If anyone is aware of such methods, please enlighten me.

This fix can be applied for:
#291, #289, #286 and #249

[VoodooPrograms]

Hey, I wanted to now if anything will be happening on this PR or it will be in short time merged to release branch?

[hafkenscheid]

Any news (or help needed) regarding this PR?

[ricohumme]

@hafkenscheid help would be great, especially with testing in different environments of Symfony, e.g. with and without using the new authenticator system

[nathanjrobertson]

With Symfony 6 due this month, the old guard authenticators will disappear.
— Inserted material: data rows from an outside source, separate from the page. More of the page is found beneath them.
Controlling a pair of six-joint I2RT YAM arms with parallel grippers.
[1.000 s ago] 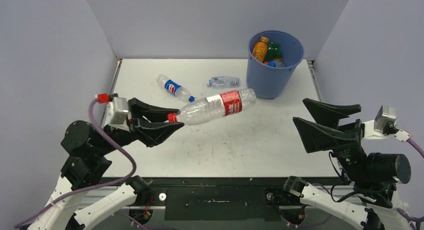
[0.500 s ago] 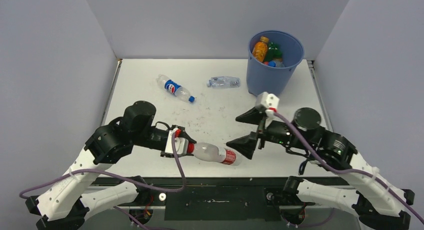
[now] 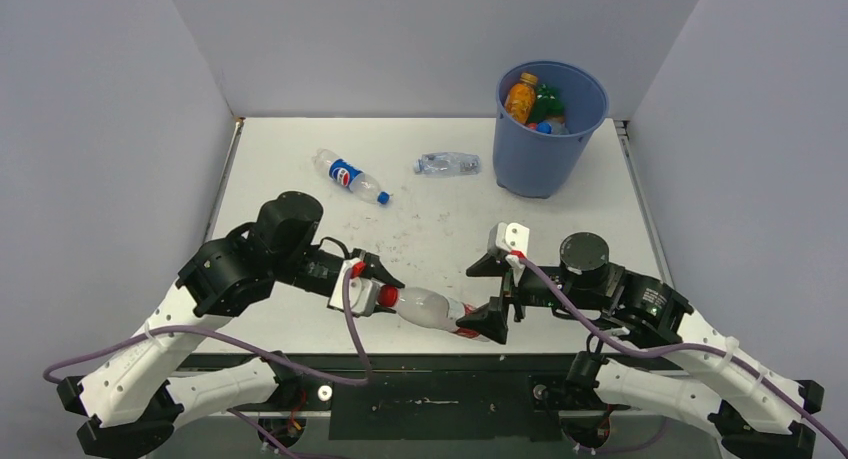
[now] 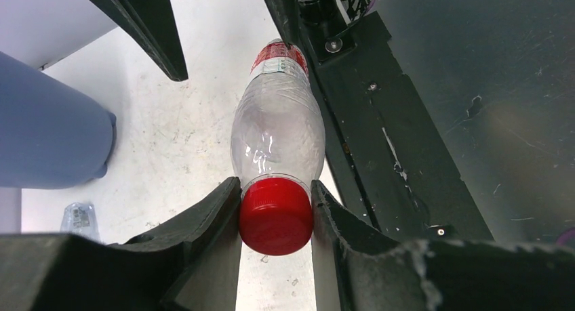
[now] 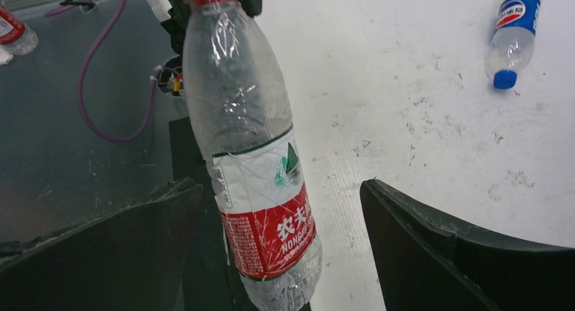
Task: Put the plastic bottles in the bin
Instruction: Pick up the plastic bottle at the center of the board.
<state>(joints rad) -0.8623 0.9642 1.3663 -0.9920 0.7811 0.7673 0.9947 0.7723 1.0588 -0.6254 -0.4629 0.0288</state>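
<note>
Red is the cap that the left gripper (image 4: 274, 189) squeezes between its two black fingers. The cap belongs to a clear plastic bottle with a red label (image 3: 425, 307), so this gripper is closed tight on the bottle's top. The bottle sticks straight out from the fingers. It lies almost flat, low over the near edge of the white table (image 3: 560, 249). I cannot tell if it touches the table.

The left arm comes up from its base, bends at the elbow and reaches low to the right. The right arm does the same the other way, bent and reaching low to the left. The two grippers face each other.

The right gripper (image 5: 279, 189) has its fingers spread wide. The label end of the bottle sits between them. One finger is just beside the label and the other is well apart from it.

Far ahead of both grippers, at the back of the table, stands the big round blue plastic bin (image 3: 540, 164). An orange juice bottle (image 3: 520, 97) and a green bottle (image 3: 546, 104) poke up inside it. Beyond the left gripper lies a small clear bottle with a blue label and blue cap (image 3: 350, 177). A crushed clear bottle (image 3: 448, 163) lies just beside the bin, on its left.
</note>
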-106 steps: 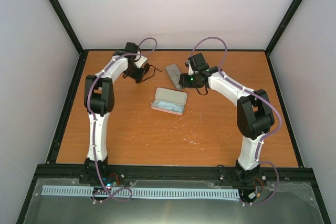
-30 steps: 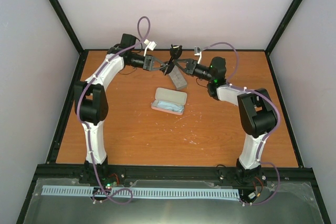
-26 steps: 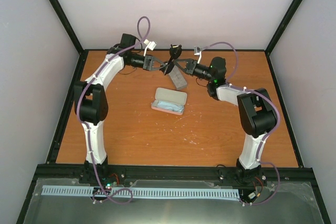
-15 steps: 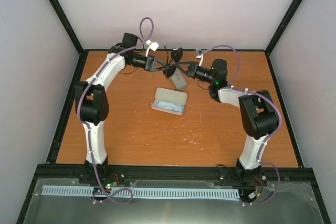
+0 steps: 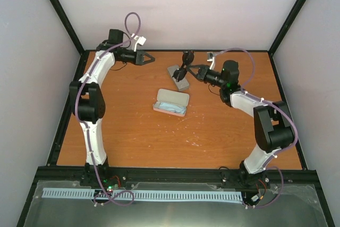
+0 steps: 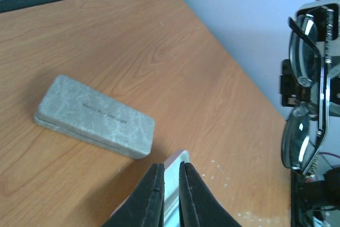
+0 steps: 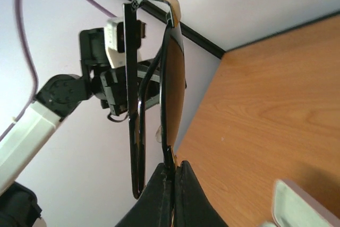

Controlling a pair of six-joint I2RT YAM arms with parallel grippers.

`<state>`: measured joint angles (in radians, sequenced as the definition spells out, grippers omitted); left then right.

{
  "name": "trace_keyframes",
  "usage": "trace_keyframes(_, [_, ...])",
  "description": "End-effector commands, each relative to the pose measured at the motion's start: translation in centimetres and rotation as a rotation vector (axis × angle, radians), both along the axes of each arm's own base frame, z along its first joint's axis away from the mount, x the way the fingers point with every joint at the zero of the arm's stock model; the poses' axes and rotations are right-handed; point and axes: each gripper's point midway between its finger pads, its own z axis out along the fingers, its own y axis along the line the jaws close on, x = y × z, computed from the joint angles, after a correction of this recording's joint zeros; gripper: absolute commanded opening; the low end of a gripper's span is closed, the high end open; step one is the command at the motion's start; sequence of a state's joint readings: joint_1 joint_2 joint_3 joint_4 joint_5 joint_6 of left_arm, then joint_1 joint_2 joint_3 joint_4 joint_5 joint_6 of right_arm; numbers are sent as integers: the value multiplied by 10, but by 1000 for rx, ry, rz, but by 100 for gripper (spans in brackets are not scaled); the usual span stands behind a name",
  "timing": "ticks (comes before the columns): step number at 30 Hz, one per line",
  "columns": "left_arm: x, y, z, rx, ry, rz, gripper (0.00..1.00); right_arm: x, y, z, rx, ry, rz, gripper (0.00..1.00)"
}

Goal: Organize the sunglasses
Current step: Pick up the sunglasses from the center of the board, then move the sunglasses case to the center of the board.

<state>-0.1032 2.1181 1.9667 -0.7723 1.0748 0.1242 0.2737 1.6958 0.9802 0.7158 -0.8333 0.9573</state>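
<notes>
Sunglasses (image 7: 174, 78) were off the table (image 5: 133, 136), held in the air by the right gripper (image 7: 172, 167), whose fingers were closed tight on the thin dark frame at one end. In the right wrist view the pair stood on end above the fingertips, the lenses edge-on and a slim arm running beside them. From the top camera they hung over the grey case (image 5: 178, 77), which lay shut on the table near the middle of the far edge. An open pink case (image 5: 171, 102) with a light-blue cloth (image 5: 170, 107) inside lay just nearer than the grey one, toward the table's middle. The left gripper (image 6: 170, 173) was up by the far left corner, well apart from the glasses; its fingers stood only a narrow slit apart, and nothing was between them.
</notes>
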Motion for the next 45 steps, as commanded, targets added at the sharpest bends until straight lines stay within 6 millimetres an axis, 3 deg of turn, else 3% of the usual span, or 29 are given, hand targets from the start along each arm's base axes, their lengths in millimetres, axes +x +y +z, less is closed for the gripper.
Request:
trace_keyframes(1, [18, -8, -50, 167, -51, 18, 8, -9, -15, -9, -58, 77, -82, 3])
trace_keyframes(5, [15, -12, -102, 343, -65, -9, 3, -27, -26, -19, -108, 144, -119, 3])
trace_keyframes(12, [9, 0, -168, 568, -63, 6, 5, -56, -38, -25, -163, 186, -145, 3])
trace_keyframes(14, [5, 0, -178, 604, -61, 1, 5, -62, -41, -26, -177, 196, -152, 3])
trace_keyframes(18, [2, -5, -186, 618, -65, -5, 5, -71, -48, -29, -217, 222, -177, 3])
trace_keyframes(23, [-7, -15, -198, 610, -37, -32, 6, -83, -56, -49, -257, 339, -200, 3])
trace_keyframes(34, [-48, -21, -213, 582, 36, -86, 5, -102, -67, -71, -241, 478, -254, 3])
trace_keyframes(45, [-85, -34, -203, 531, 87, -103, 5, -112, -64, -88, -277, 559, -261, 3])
This PR (or something like it) will need to be merged for oauth2-bundle to work with Symfony 6.

[XartIrok]

ETA for accepting this pull request?

[hafkenscheid]

We have been testing today with symfony 5.2.14 and symfony 5.3.12, both with the old security system. The good news is that the old security system seems still fine, but we cannot get this to work with the new authentication system on symfony 5.3.12.

How is it supposed to be implemented in security.yaml?

We tried adding Trikoder\Bundle\OAuth2Bundle\Security\Guard\Authenticator\OAuth2Authenticator as a second custom authenticator in our apps, but that does not work. Also adding a second firewall with the authenticator does not do the job.

[hafkenscheid]

We succeeded implementing this in SF5.3.12 using the new security system. Will continue testing.

[XartIrok]

We succeeded implementing this in SF5.3.12 using the new security system. Will continue testing.

great news

[hafkenscheid]

Managed to get it working on SF5.4.0. Still many deprecations:

Method "Symfony\Component\DependencyInjection\Extension\Extension::getAlias()" might add "string" as a native return type declaration in the future. Do the same in child class "Trikoder\Bundle\OAuth2Bundle\DependencyInjection\TrikoderOAuth2Extension" now to avoid errors or add an explicit @return annotation to suppress this message.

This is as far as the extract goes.